As a woman wearing a headscarf I tend to dress more covered than most women, and this isn’t me shaming other women; it's an observable fact, but I think it plays on my body image. I don’t feel as attractive because I don’t have everything on show. I wear my headscarf all of the time, and I feel like it’s weird because you don’t know how people see you. It’s one of those things where you feel ugly, fat and disgusting, and I’m also covering my hair. Not having your assets on show plays into your body image, it can make you feel bad.

How do you cope with a ‘bad day’ - how do you move forward?

I’ll watch a horror movie. It’s funny because they’re not really that scary. I love them, you can forget about the outside world and you can watch someone being murdered and be like ‘wow’.

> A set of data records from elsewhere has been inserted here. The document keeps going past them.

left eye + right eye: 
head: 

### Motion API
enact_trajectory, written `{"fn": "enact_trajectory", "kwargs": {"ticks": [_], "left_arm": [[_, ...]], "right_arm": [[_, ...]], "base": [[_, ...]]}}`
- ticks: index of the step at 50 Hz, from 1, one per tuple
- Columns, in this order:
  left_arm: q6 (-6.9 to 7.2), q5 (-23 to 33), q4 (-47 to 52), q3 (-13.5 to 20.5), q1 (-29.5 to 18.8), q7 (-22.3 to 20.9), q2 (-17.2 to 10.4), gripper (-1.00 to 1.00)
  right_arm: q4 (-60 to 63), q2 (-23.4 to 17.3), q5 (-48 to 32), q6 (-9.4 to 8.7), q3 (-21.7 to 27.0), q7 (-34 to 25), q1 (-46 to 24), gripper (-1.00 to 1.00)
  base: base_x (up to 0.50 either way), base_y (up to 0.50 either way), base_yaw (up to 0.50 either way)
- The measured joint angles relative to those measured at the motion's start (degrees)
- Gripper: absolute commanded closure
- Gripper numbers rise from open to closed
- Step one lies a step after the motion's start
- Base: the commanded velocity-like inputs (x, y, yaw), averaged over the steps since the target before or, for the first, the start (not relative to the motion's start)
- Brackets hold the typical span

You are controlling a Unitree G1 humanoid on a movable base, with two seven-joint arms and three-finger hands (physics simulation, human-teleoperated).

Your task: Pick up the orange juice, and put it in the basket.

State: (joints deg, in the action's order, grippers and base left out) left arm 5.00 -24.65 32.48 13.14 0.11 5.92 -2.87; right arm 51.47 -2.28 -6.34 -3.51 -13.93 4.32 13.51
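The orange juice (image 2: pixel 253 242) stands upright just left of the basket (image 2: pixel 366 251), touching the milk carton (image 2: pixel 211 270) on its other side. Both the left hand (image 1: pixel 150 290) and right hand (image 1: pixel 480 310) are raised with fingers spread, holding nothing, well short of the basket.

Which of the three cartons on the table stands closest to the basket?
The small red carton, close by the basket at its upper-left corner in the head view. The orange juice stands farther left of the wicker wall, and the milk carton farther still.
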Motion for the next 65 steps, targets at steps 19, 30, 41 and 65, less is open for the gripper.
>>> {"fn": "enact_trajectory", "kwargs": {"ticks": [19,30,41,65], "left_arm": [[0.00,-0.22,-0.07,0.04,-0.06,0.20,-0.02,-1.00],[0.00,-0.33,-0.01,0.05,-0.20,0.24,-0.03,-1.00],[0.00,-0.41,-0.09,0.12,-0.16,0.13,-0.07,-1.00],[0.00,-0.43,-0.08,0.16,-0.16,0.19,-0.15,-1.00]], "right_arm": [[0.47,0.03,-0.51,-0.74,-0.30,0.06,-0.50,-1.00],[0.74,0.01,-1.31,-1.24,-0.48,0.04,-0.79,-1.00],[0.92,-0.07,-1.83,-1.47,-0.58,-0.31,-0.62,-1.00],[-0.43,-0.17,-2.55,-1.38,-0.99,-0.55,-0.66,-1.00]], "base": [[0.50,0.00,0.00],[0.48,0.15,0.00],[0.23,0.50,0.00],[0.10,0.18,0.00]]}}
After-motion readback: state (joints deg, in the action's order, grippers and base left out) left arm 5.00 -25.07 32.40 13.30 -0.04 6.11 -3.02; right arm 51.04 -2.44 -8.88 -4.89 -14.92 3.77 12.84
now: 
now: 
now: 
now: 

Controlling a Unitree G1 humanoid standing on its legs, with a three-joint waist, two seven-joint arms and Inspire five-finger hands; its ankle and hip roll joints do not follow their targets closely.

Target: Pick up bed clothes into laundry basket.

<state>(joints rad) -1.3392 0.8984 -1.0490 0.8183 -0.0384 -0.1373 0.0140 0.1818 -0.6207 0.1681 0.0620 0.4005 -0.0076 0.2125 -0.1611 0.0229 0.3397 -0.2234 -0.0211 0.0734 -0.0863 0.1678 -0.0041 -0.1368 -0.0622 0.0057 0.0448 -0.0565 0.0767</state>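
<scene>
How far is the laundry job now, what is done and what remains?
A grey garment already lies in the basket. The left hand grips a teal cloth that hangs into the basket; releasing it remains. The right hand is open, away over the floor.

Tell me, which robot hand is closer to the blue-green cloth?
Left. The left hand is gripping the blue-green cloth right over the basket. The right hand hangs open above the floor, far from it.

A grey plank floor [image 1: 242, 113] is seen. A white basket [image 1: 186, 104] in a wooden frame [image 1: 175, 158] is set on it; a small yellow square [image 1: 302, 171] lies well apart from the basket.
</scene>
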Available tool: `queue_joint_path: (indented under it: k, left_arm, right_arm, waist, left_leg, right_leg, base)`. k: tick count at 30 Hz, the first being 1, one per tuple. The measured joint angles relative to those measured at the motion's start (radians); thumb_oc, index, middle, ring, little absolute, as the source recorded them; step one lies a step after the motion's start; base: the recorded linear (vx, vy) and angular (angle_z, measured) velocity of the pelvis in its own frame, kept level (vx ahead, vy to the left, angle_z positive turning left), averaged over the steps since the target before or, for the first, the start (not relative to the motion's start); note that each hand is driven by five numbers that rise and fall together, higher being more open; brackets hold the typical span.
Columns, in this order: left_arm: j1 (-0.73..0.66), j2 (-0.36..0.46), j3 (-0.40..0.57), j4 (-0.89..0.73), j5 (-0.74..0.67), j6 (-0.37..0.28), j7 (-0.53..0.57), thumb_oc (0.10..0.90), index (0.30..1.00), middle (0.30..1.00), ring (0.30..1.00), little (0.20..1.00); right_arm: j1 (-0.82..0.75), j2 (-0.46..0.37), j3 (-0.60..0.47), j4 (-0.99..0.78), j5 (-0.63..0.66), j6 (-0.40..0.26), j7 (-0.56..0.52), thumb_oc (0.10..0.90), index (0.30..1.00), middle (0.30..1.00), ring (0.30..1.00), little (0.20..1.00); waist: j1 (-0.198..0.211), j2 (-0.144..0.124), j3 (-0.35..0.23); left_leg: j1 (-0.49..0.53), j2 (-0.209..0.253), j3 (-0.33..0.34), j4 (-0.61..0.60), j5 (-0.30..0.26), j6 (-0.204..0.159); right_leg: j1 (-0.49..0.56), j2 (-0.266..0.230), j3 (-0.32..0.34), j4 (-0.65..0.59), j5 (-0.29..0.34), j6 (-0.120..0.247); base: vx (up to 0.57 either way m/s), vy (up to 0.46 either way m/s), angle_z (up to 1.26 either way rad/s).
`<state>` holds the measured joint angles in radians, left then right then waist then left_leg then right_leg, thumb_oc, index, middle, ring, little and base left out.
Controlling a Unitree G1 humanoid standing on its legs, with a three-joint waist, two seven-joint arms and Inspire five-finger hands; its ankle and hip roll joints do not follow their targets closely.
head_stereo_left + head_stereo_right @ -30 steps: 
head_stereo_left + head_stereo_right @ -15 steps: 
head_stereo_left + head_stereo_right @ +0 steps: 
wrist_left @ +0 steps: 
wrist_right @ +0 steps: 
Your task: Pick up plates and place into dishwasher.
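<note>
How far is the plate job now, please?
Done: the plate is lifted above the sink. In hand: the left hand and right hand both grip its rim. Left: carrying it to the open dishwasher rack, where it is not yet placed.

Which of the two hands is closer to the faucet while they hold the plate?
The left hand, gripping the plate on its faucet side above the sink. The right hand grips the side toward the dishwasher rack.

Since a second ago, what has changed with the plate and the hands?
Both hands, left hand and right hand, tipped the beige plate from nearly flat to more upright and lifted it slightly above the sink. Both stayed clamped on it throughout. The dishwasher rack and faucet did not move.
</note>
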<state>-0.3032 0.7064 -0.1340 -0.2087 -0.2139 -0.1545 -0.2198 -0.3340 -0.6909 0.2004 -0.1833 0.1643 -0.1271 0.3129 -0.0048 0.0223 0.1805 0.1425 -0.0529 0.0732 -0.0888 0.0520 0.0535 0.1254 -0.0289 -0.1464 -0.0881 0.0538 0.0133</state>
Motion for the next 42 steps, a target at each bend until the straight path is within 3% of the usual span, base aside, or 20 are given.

People think horror cinema is quite low brow, but I could sit here all day and talk about film theory and how horror is the best genre, and how it’s actually quite clever. I like all of its subgenres, like slasher and paranormal. I really like art house movies, but good ones by weird people.

I really liked ‘Mother!’ by Arronofsky, I love his movies. I watched ‘Suspiria’ recently - amazing! The newest adaptation is great. I saw the old one and they’re two completely different films, it’s more like a reimagining as opposed to a remake. It’s got a very different tone, the old one kind of feels like a comedy-horror. It’s really good but the latest ‘Suspiria’ is a very different kind of movie, and I like it because it’s more ‘horror’ than the original. That’s the problem with a lot of horror movies, they’re just so badly made. 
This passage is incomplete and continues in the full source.